Artigo: As adversidades e a deusa Inspiração
Sérgio A. Sant’Anna
Ao longo dos anos fui alimentado pelo discurso de que para produzir um texto bastava estar inspirado. Atrelado a esse discurso senso comum, somava-se a definição de que a inspiração nascia da positividade (talvez os livros de autoajuda possam sanar esta dor), porém é com o tempo e o exercício da leitura que percebemos que a inspiração não é algo messiânico, salvífico. Não pertence a este ou aquele; e muito menos será sempre cercada de elementos positivos.
Somos inspirados pelo nosso dia-a-dia. O gênero crônica apresenta uma definição clara sobre a inspiração adquirida no cotidiano, somada aos elementos que nos envolvem nesse mundo cada vez mais dinâmico. Conversar com um amigo, destinar-se a um café ou um bar e observar aos que ali estão ou na janela de um ônibus apreciar a paisagem mesmo que já tenha passado por aquele local diversas vezes, o olhar tem a necessidade de sempre ver mais, detalhar… Mas também será importante aprender a conviver com as adversidades, tanto aquela que restringe o escritor ao vazio ou quando os sentimentos e situações negativas se aglomeram em seu cotidiano. É o momento propício para o texto ser confeccionado. Aproveitar as ideias definidas como negativas é parte do trabalho do escritor. Transformá-las em pérolas é a função daquele quem lida com o texto.

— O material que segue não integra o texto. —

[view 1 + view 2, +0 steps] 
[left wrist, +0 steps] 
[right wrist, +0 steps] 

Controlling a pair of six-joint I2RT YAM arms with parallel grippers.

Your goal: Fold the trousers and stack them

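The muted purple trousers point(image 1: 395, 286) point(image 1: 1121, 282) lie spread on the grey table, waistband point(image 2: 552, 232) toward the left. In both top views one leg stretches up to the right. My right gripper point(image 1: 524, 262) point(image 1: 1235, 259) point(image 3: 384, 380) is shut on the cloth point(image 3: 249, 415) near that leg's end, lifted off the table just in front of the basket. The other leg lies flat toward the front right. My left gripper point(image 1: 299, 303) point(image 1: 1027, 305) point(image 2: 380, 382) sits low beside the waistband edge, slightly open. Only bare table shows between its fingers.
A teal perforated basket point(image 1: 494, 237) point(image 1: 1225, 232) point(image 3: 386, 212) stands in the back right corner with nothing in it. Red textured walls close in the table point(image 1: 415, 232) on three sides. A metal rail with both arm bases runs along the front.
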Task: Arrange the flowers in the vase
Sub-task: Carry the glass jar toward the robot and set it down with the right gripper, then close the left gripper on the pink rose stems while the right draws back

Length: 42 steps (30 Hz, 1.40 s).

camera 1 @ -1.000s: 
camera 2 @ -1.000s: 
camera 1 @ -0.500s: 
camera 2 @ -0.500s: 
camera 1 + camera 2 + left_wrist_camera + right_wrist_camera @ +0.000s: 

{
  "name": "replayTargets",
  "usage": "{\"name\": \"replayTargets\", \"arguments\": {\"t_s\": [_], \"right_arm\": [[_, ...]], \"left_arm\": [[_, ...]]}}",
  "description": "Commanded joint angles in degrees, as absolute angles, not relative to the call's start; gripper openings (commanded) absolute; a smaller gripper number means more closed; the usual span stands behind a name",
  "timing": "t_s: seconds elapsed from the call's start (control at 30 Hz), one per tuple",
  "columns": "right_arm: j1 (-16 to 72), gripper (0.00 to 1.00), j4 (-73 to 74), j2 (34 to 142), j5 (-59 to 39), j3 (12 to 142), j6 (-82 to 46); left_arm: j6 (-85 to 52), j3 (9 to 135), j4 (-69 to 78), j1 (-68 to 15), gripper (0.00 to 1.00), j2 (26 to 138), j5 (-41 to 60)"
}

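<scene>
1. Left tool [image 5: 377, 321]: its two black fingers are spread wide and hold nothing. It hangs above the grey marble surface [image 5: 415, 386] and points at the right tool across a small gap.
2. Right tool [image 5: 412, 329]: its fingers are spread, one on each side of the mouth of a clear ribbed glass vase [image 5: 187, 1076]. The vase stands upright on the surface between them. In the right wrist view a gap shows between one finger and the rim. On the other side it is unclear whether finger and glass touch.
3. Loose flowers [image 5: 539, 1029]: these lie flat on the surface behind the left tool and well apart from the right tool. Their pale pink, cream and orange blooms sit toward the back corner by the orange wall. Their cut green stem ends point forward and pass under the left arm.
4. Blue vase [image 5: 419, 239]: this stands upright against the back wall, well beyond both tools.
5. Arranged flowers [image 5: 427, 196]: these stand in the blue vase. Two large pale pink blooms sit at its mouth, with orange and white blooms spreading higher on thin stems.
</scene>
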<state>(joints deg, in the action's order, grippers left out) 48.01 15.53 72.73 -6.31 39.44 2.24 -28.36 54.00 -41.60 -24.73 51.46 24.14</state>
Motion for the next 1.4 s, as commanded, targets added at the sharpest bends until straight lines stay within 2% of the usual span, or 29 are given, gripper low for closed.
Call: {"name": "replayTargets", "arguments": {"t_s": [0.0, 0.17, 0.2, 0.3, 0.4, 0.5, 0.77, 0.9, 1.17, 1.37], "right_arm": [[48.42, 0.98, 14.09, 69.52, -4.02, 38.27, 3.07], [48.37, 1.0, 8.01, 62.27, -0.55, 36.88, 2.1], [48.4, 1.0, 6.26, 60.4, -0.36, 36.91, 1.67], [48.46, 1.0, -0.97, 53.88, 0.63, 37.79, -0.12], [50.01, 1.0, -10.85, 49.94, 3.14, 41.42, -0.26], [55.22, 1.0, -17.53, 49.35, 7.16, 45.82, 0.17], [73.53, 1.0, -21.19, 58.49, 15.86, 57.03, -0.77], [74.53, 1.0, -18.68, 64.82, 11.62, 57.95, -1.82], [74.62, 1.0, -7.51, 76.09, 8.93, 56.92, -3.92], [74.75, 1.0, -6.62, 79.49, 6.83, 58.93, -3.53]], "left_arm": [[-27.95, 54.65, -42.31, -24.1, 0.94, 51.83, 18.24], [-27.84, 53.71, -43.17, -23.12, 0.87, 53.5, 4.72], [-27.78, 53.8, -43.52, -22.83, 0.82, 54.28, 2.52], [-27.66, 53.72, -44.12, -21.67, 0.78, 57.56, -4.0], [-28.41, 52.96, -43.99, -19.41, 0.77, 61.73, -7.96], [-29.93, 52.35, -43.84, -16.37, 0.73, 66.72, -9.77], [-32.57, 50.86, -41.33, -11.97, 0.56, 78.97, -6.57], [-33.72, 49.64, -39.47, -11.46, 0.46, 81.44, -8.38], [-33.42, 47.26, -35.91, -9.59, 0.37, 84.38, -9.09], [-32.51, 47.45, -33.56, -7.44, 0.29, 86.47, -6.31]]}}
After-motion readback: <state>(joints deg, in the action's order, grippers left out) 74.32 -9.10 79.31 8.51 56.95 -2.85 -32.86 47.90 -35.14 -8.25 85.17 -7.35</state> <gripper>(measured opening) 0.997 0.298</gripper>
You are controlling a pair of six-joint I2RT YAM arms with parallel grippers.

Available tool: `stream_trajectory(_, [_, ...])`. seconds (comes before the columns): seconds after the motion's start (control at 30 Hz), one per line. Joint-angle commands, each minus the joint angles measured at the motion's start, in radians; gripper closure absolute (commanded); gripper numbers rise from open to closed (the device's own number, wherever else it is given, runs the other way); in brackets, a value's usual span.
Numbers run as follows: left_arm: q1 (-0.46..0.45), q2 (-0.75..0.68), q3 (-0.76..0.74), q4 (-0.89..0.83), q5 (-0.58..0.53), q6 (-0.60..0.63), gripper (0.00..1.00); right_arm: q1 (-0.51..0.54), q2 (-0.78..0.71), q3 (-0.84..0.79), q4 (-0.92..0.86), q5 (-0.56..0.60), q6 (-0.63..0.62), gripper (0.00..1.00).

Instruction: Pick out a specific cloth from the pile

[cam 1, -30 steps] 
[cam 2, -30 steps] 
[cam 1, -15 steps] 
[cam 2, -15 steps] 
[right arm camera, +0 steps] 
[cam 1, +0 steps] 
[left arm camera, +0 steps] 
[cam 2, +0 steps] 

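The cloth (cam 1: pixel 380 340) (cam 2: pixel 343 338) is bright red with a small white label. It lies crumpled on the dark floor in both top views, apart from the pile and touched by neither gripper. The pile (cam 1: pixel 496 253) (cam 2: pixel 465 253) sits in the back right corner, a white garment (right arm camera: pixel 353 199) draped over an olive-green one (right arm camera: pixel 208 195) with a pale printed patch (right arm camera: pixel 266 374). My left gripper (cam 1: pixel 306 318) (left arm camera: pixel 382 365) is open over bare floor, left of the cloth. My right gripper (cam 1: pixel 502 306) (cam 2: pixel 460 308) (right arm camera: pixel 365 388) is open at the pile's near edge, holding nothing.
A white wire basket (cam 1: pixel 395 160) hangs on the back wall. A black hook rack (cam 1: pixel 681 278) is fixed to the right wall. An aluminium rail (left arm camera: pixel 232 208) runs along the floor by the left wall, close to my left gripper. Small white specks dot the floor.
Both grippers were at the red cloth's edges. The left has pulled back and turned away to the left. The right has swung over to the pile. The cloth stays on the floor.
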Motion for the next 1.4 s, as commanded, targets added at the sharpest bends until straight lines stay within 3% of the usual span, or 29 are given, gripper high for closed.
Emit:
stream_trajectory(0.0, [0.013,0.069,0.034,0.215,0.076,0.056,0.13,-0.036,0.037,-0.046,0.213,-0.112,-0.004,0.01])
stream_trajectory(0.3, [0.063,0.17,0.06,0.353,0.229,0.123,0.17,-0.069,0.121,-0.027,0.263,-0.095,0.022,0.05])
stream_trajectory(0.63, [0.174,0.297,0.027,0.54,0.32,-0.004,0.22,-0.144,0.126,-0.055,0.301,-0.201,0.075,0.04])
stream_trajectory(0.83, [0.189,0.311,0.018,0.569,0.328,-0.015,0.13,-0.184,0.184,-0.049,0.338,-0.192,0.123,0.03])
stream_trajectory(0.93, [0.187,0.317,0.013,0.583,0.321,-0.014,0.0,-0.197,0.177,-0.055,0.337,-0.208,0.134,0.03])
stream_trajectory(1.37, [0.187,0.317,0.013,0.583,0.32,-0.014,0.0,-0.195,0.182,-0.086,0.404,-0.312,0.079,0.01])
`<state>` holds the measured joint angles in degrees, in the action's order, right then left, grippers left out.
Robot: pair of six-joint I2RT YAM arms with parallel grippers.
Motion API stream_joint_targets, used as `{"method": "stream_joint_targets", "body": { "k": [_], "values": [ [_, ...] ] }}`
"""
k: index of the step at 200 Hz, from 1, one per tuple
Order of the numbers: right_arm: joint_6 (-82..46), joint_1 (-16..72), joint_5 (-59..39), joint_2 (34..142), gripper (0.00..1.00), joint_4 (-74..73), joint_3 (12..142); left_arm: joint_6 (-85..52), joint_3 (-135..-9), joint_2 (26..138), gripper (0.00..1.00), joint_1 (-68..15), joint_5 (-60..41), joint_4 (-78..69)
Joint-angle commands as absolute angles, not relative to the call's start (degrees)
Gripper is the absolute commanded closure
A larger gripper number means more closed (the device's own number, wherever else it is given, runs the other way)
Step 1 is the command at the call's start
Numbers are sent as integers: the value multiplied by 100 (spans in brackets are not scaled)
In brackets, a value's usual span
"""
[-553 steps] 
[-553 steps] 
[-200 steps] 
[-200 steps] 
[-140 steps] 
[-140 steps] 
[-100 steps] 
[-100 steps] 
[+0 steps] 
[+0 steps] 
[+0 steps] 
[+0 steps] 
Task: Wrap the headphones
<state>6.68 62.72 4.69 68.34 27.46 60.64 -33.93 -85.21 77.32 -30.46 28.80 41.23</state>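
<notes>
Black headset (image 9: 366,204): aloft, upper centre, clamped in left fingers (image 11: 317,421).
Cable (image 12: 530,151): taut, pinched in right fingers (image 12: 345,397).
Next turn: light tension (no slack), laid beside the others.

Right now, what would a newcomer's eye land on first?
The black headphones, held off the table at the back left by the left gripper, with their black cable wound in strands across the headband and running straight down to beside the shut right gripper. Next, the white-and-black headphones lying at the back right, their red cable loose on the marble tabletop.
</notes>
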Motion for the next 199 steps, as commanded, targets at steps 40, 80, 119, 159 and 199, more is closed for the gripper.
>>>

E as boas ideias não estão apenas no mar calmo de águas cristalinas, águas turvas esperam por você.
A deusa Inspiração foi levada a este patamar devido aos gregos e consequentemente aos filósofos que atribuíam a eles essa dádiva. A exaltação a um mito, àquele que era o dono da sabedoria e a esta compactuava sendo este um dom, um elemento divinal. Porém, a escrita necessita muito mais de transpiração do que essa “mal empregada” inspiração. Escrita provém de esforço, de leitura, um exercício constante e rotineiro. Uma atribuição e responsabilidade àqueles que tentam, lançam-se a este caminho espinhoso, todavia fraternal. Cercado pela imaginação, mas dotado de ideologia e propósitos. Aí esta o “barato” da escrita, um movimento cercado pelo esforço, pelo suor, pelo empenho.
Faz-se necessário buscarmos elementos fora deste mundo imagético criado pela dulcíssima da inspiração. Cercarmo-nos de leituras, histórias, causos, que se associem ao nosso poder de regurgitação e transformar ideias em textos, sem os elementos míticos, sem o poder mitológico da deusa Inspiração.